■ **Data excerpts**
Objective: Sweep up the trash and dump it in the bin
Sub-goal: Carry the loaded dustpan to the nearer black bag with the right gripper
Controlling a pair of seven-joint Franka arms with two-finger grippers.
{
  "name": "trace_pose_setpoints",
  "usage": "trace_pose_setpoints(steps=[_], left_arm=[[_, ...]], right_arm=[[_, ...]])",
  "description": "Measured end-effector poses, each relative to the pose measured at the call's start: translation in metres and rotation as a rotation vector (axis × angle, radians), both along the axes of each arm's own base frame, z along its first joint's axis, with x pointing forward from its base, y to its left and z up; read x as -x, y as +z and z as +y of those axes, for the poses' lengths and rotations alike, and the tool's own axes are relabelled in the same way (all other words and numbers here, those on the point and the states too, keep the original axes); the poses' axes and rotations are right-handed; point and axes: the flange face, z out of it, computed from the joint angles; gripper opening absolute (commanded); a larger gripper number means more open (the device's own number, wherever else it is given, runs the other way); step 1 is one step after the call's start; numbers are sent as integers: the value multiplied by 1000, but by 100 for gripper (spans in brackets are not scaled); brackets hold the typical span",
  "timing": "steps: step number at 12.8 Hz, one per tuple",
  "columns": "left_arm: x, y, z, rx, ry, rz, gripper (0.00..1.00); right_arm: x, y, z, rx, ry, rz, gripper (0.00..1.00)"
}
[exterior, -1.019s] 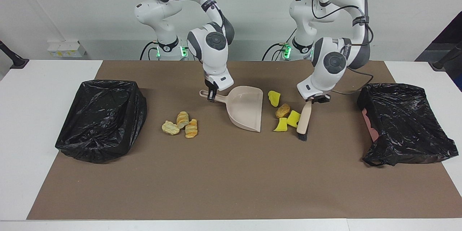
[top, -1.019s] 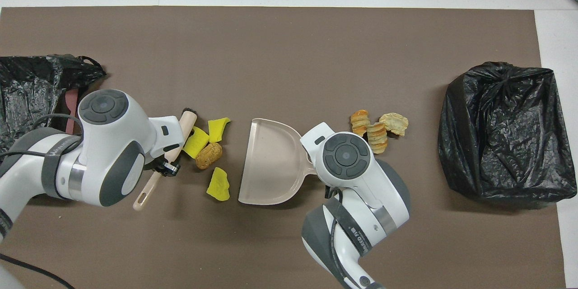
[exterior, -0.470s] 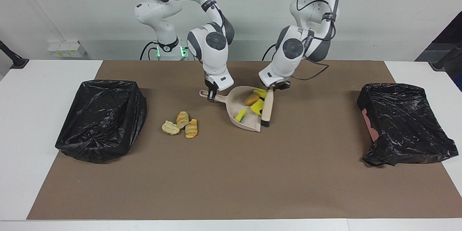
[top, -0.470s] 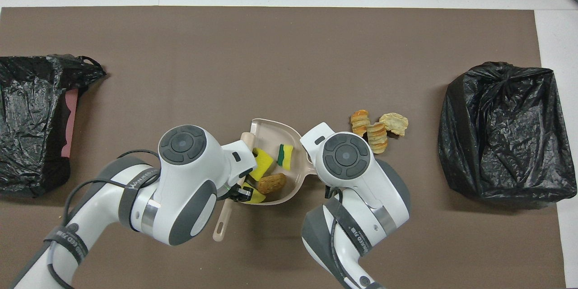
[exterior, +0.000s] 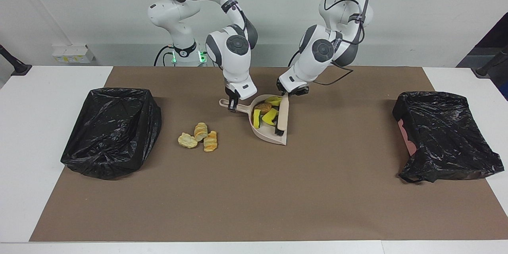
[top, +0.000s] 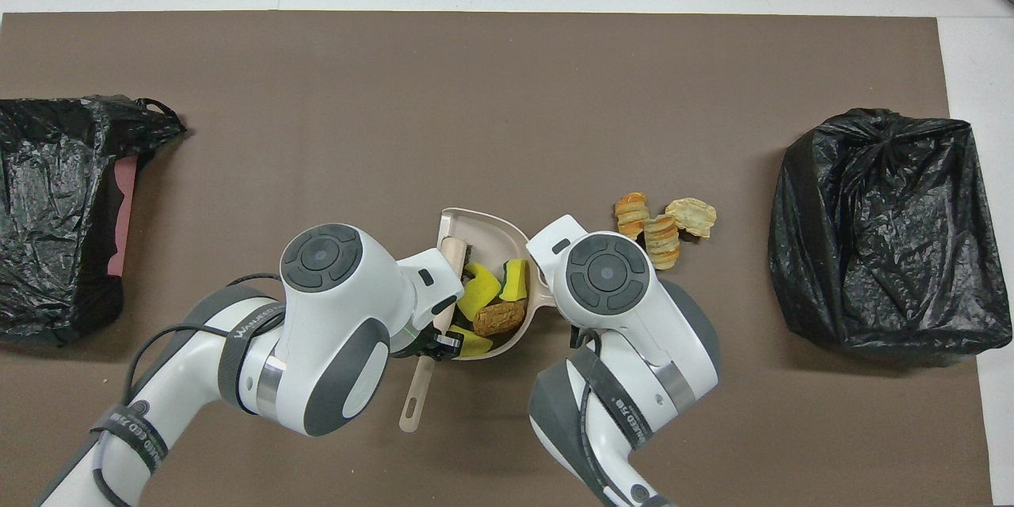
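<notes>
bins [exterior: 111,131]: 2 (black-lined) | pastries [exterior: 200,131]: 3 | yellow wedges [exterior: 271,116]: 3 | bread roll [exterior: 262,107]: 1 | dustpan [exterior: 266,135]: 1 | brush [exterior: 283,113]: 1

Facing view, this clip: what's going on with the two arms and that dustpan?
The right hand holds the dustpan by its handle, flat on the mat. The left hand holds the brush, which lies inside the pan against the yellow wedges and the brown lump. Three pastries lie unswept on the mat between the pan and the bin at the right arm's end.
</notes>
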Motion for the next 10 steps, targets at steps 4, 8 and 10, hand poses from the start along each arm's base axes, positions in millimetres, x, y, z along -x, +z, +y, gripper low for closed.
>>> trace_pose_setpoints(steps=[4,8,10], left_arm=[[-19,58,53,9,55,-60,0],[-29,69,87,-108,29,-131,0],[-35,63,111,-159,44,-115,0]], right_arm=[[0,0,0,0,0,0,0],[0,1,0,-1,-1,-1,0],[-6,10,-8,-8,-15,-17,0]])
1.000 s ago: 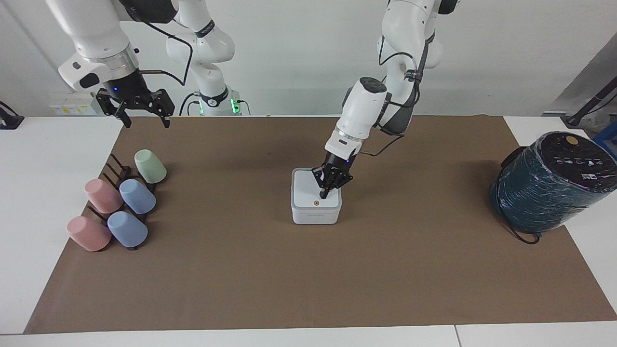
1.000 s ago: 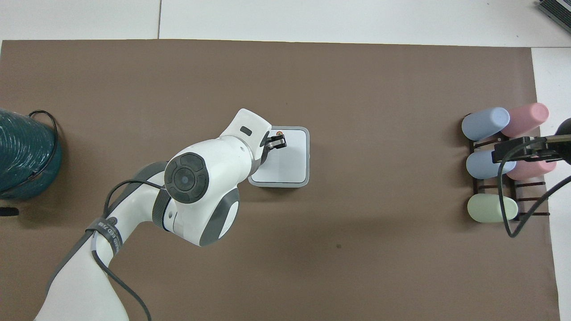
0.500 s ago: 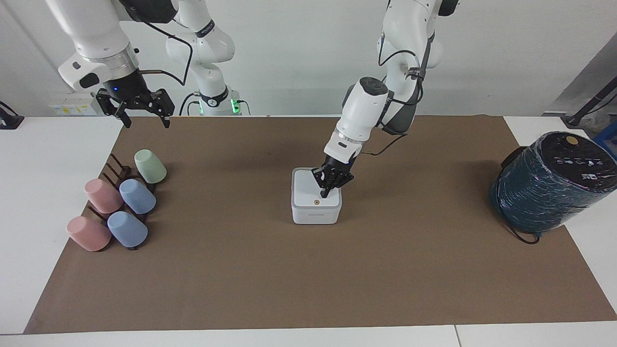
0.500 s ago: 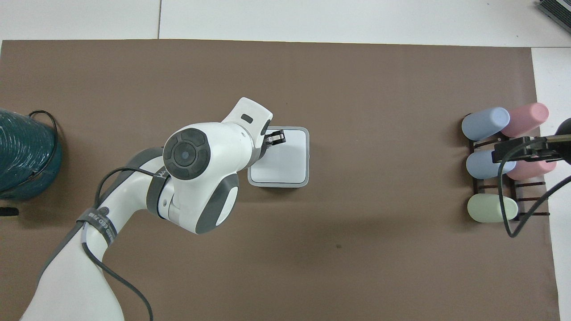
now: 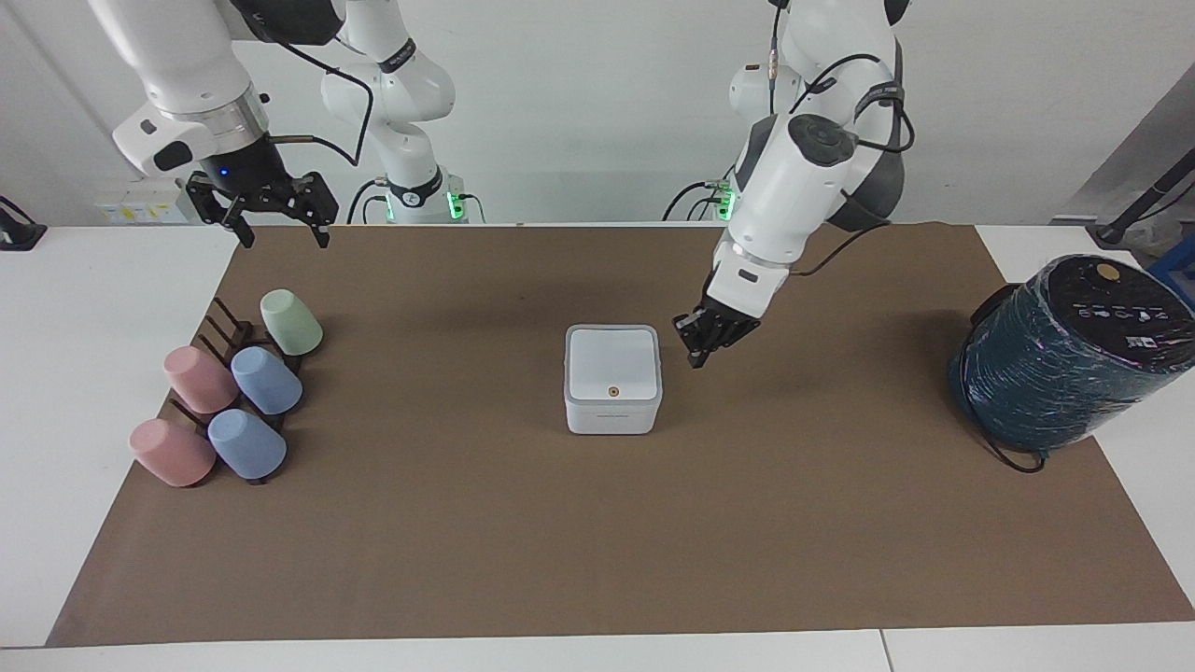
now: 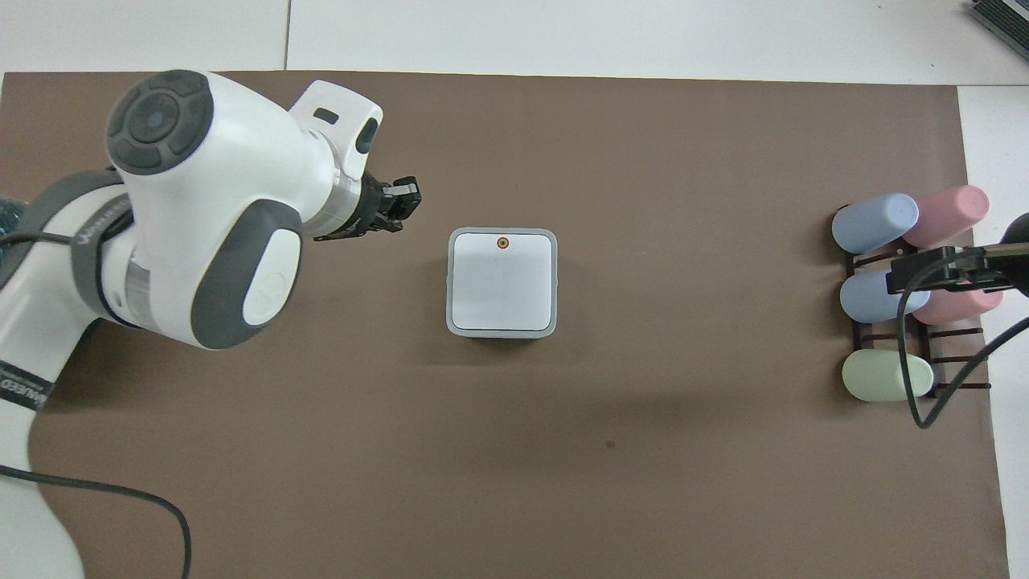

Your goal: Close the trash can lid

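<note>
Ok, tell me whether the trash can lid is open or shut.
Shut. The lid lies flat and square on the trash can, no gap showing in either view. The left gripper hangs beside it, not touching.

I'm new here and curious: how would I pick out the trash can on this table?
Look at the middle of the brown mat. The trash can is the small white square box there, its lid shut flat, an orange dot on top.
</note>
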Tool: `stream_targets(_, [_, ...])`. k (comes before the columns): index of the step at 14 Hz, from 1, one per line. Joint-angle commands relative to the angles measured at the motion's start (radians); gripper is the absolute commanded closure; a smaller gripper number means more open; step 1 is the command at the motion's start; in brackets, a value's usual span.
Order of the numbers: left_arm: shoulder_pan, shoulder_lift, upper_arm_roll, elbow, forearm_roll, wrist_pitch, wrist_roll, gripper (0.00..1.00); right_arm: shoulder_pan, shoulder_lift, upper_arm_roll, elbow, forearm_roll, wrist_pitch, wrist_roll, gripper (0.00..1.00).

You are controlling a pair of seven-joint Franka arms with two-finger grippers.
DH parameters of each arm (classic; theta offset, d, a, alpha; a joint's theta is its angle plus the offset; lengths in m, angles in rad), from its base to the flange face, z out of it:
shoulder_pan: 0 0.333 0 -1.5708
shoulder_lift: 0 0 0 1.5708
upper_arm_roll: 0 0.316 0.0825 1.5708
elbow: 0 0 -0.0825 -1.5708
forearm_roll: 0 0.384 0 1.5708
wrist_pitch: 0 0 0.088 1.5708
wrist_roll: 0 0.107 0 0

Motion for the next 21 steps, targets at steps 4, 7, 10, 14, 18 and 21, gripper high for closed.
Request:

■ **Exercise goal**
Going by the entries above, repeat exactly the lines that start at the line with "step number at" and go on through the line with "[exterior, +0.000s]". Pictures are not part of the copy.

■ **Answer to the problem**
  "timing": "steps: step number at 12.8 Hz, one per tuple",
  "columns": "left_arm: x, y, z, rx, ry, rz, gripper (0.00..1.00); right_arm: x, y, z, rx, ry, rz, gripper (0.00..1.00)"
}
[exterior, -1.019s] 
[top, -1.019s] 
[exterior, -0.470s] 
[top, -0.470s] 
[exterior, +0.000s] 

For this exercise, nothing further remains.